As well as having less down-time than liposuction and being less costly in most cases, it may sound like the futuristic answer to your prayers: eating what you like, then using a machine to exterminate the fat. But Angela says it’s not a substitute for a healthy diet and exercise. It can’t perform miracles, dissolving away 20 kilograms in a single session. Rather, it’s for those who have an area or two of fat and is most effective on the stomach, inner thighs, bra bulge, arms, men’s love handles and backs.

“You’re not going to get a scalpel result with a syringe,” says Angela, meaning it is still non-invasive appearance medicine, not plastic surgery. If she thinks a client will be better off having liposuction, she’ll tell them they’ll get more bang for their buck that way and refer them to the cosmetic surgeons upstairs.

Cost: $1000 per cycle treatment at Prescription Skincare, which can come down to $800 depending on number of cycles booked.

ON THE HORIZON
Although there's no single pill to take for an overnight facelift — yet — there are plenty of developments internationally, says The Skin Institute's Dr Sarah Hart and Face Place's Dr Catherine Stone.

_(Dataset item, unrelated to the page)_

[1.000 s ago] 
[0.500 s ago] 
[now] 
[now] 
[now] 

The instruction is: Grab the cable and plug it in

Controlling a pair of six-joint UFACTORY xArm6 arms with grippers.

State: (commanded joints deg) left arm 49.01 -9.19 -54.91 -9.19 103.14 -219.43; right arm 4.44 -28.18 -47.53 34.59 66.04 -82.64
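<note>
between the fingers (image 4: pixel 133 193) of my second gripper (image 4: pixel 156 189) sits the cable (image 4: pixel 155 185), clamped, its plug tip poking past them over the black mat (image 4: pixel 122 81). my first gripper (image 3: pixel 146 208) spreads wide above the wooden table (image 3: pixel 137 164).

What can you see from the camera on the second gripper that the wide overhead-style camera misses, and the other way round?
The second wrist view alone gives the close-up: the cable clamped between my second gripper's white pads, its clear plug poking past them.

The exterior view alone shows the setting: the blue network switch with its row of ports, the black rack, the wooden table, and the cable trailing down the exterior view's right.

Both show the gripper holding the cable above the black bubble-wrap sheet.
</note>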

• A new injectable that can treat a double chin without surgery is making waves globally. “It contains a manmade form of deoxycholic acid, which breaks the membranes of fat cells, releasing the oily substance they contain to be absorbed by the body,” says Dr Hart.

• Cellfina is a cellulite treatment causing a stir internationally. “Cellulite is caused by strands of fibrous tissue running from deeper tissues to the underside of the skin. The fat around these bulges out, resulting in the bumpy look of cellulite,” says Dr Hart. FDA-approved Cellfina uses a tool to cut through the fibrous strands and give a smooth appearance. Dr Hart doesn’t know of anyone offering it here yet.

• Genetic testing kits to test for your genetic predisposition to common dermatological conditions are only available in Europe right now, says Dr Stone. She expects they’ll arrive here within two years.

• Morphotyping. At a recent European conference, Stone was heartened by a discussion of “different cultural needs and perceptions of beauty from different races” being taken seriously.